I think you raise good questions about the mechanics of publishing sturdiness analysis (on which I tend to agree with your poll results – the supplemental material is a fine place – really only reviewers or the very curious need to read them). And personally I’m pretty happy with a table – doesn’t need 5 pages of narrative text. Just put the R alternatives and a summary table in the supplemental and then briefly reference that “sturdiness analysis was performed on model specification, variable transformations with results not differing meaningfully across analysis paths (see supplemental material)”
On the question of can we fool ourselves by doing a lot of analyses and missing the really tough ones. Probably. But I guess that’s why we have reviewers.

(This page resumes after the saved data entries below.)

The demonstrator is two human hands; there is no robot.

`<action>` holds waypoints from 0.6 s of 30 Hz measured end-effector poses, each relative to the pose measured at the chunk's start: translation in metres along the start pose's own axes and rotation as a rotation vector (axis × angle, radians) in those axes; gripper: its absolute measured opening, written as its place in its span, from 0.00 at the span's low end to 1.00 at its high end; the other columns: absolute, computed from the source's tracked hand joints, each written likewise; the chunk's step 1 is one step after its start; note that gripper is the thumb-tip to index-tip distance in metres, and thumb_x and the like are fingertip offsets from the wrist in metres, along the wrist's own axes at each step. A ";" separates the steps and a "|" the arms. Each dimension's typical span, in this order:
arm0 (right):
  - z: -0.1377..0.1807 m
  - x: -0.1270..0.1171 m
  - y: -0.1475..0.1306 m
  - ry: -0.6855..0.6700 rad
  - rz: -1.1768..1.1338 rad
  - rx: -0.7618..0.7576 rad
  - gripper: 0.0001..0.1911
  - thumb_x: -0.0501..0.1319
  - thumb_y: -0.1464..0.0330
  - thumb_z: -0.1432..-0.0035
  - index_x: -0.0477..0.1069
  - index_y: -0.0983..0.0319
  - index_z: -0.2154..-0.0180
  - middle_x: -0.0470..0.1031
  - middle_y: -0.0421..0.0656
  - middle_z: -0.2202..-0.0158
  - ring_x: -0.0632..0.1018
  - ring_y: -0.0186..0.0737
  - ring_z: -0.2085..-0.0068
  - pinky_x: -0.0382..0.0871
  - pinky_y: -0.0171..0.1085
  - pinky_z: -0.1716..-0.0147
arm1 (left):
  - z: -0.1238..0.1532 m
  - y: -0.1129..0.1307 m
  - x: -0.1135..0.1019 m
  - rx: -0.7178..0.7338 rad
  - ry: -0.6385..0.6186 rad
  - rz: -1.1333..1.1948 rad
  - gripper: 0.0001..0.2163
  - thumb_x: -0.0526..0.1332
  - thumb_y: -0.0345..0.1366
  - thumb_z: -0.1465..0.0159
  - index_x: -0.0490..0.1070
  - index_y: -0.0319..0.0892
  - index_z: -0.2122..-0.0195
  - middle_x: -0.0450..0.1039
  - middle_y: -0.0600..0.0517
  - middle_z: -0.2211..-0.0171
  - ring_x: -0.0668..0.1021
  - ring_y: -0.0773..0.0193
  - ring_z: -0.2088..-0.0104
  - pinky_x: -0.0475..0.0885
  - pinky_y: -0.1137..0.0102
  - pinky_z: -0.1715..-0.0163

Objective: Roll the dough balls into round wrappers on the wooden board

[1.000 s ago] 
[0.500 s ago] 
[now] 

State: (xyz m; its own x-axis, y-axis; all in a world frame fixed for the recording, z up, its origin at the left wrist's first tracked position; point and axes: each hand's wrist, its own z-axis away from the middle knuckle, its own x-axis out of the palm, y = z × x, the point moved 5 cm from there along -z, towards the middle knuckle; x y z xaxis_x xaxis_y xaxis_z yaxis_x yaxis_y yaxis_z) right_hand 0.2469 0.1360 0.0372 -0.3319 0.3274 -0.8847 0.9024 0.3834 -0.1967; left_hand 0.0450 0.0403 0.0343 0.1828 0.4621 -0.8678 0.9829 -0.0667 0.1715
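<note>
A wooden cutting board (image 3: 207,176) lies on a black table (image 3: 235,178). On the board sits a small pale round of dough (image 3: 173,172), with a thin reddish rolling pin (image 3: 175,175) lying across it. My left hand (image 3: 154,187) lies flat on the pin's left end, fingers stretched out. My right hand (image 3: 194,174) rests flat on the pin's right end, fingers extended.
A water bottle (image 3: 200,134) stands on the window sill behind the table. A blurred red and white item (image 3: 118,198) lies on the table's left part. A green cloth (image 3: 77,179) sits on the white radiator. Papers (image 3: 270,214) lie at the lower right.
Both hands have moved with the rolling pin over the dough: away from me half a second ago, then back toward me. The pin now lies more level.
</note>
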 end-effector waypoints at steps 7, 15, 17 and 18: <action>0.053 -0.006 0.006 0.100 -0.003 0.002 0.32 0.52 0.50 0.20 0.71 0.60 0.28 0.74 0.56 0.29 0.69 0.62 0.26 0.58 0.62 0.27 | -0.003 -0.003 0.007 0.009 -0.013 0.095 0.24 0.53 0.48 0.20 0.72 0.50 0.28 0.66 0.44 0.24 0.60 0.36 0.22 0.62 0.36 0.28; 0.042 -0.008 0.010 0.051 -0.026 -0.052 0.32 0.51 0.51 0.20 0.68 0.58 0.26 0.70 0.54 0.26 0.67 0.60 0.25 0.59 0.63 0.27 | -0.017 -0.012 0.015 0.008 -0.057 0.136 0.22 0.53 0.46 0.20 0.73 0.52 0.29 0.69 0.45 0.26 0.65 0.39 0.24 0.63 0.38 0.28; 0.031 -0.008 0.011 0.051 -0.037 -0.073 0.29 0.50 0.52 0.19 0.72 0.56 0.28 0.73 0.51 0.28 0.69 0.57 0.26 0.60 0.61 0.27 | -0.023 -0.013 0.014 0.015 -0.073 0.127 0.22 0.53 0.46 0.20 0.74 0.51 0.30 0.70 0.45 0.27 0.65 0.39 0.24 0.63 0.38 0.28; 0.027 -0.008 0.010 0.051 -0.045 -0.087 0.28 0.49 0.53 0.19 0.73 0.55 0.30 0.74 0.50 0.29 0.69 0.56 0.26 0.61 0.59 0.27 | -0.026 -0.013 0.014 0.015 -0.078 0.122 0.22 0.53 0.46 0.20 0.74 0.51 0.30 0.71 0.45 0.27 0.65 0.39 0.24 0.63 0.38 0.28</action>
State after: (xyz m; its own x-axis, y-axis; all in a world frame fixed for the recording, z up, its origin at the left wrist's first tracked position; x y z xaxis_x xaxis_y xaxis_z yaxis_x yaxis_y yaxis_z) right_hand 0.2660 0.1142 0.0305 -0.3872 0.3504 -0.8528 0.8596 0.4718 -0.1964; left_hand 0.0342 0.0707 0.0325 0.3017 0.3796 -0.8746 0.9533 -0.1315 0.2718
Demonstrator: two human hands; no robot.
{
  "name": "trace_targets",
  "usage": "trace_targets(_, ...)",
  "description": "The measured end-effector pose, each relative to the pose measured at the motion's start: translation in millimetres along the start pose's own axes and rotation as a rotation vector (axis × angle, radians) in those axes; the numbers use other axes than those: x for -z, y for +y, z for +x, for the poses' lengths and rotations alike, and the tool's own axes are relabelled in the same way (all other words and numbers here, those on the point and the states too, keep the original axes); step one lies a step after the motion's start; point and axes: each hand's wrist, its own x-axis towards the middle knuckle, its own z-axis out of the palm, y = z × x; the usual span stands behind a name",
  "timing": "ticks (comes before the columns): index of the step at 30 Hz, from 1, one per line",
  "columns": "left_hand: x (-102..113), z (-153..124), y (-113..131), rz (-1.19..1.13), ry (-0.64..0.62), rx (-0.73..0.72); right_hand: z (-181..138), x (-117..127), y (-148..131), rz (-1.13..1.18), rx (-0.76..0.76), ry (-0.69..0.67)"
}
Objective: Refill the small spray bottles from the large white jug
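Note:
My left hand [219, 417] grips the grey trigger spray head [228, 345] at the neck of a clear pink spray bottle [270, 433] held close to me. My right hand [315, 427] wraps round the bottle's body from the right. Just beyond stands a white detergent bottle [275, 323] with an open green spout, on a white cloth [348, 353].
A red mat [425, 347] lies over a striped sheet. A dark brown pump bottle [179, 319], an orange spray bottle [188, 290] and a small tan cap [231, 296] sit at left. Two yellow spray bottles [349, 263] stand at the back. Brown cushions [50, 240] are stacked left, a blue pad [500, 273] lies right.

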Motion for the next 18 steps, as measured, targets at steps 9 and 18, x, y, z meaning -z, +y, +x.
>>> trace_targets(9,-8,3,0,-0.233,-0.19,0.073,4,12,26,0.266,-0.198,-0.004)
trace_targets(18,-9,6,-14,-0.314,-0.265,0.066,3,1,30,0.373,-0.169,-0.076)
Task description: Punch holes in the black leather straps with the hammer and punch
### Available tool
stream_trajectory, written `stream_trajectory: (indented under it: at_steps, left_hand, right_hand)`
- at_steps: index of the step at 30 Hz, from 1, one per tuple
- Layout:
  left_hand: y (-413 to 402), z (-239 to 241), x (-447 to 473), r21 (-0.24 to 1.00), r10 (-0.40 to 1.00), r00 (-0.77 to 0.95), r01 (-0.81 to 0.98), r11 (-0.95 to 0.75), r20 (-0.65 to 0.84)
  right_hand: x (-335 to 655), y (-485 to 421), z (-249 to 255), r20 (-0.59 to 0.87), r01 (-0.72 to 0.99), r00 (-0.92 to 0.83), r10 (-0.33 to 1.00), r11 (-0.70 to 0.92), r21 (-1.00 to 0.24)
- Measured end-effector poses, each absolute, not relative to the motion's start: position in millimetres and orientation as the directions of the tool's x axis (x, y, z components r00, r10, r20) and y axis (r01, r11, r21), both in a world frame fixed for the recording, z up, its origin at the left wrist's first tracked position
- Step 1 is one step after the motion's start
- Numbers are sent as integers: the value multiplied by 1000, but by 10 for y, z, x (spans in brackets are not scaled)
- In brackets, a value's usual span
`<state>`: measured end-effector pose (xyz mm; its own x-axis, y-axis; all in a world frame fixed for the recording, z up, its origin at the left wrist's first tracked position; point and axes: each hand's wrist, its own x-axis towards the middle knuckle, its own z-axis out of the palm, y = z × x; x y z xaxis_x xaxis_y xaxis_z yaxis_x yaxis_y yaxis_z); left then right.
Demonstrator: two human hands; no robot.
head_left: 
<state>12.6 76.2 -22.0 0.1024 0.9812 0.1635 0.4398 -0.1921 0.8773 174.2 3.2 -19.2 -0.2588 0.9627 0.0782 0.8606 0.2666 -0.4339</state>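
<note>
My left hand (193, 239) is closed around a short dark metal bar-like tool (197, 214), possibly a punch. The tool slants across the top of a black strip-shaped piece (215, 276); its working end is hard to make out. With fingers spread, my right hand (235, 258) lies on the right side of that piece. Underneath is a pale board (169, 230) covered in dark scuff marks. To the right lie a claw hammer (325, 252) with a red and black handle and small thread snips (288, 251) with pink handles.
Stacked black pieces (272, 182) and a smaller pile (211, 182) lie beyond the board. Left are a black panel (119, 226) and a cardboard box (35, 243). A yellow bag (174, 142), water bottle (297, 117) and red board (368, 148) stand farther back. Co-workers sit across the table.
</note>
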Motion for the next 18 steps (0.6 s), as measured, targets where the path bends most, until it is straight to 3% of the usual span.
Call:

As far as what happens when results are not sturdy, I really believe that is an opportunity/invitation to dig into the data and understand why. Some of the time it boils down to “a few outliers” which you can’t do much about, but in my experience very often it leads to improved understanding and a better albeit possibly different paper.
“And personally I’m pretty happy with a table – doesn’t need 5 pages of narrative text. Just put the R alternatives and a summary table in the supplemental and then briefly reference ”
I increasingly like that option too. I was bummed it wasn’t more popular in the poll I did.
Jeremy – I know you’re a fan of Mayo’s sever testing paradigm. I’m curious how you see this fitting in (or not).? To my more superficial knowledge it seems to have a lot of parallels (although it doesn’t get to the a priori nature of much of the notion of a severe test).
Re: the connection between robustness analysis, and Mayo’s notion of a severe test, good question. To answer it, I think you need to distinguish between a severe test of a specific statistical null hypothesis, and a severe test of some broader scientific claim. Different statistical analyses often test different null hypotheses with different interpretations. For instance, if you’re testing whether the slope of the relationship between the mean of Y and X1 is zero or not, the interpretation of that slope parameter changes if you include covariate X2 in your analysis. So I don’t know that you can compare the severity of those two statistical null hypothesis tests; they’re arguably not tests of the same hypothesis.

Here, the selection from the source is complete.